THE LOVERS AND THE DESPOT
(director/writer: Robert Cannan/Ross Adam; cinematographer: Yoonseuk Back, Park Byung-kyu (Korea), Ric Clark, Will Edwards, Jon Sayers (U.K.), Robin Probyn (Japan), Wilson M. Waggoner, John Halliday, Richard Numeroff (U.S.); editor: Jim Hession; music: Nathan Halpern; cast: Choi Eun-hee, Michael Yi, Shin Jeong-kyun, Shin Myung-yim, Choi Kyung-ok, Iain T.A. Hall, Pierre Rissient, David Straub, Jang Jin-sun, Nishida Tetsuo, Derek Malcolm Dean S. Robinson; Runtime: 95; MPAA Rating: NR; producer: Natasha Dack/Robert Cannan/Ross Adam; Magnolia; 2016-USA-in English, Korean andJapanese with English subtitles)

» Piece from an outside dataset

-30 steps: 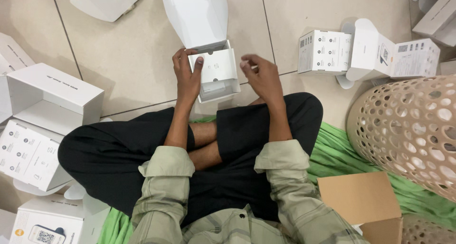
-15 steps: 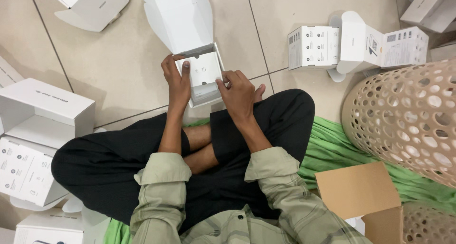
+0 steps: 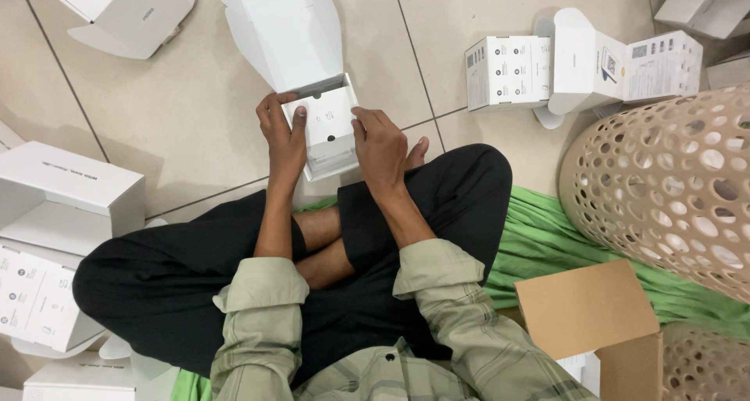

“A bizarre documentary on the hostile way the dictator of North Korea tries to get his country recognition in the world as a major player in movies.”
Reviewed by Dennis Schwartz
A bizarre documentary on the hostile way the dictator of North Korea tries to get his country recognition in the world as a major player in movies. This weird true story documentary is directed and co-written by British filmmakers Robert Cannan and Ross Adam in a no-nonsense manner, examining closely the strange story of noted South Korean filmmaker Shin Sang-ok and his popular actress ex-wife Choi Eun-hee. They fell in love while filming together in South Korea in the 1950s. In the 1970s the couple was raisingan adpted boy and girl . But Shin left the family to live with a younger actress who gave birth to two of his children. While Choi was visiting Hong Kong in 1978, she was kidnapped by North Korean agents and taken to Kim Jong-il, the ruthless dictator. When Shin went to Hong Kong to search for Choi two months later he was also kidnapped by a colleague he never suspected of being a North Korean agent. The couple was reunited in North Korea and rekindled their relationship. The obsessive movie fanatic Kim treated them with utmost respect. Shin had several failed escape attempts that landed him for years in a brainwashing concentration camp. After his release five years later, the couple reunited and thought it best to make films for Kim as they were originally brought there for. During the next 2-years they made 17 films and included in all the propaganda films was one love story. That was North Korea’s first. The couple gained Kim’s trust and were allowed to travel to Europe accompanied by heavy security. At last they were able to pull off the escape and from Vienna, in 1986, sought asylum in the US Embassy. They fled to America with tape recordings that allowed the CIA to hear Kim’s voice for the first time and to verify their incredulous story. But their life in Los Angeles, in the 1990s, would never return to normal. Many in South Korea didn’t believe their story, and he never again directed. Instead Shin survived as a producer for Disney and produced their ninja films. Chou is now 89, and in the interview clearly tells of her ordeal and how chilling it was. Shin died in 2006. Kim died in 2011. The alluring documentary has splendid footage of both North and South Korea, valuable movie clips of the films the hostages made in North Korea and the film leaves us to ponder a peculiar cloak and dagger story that was not widely known.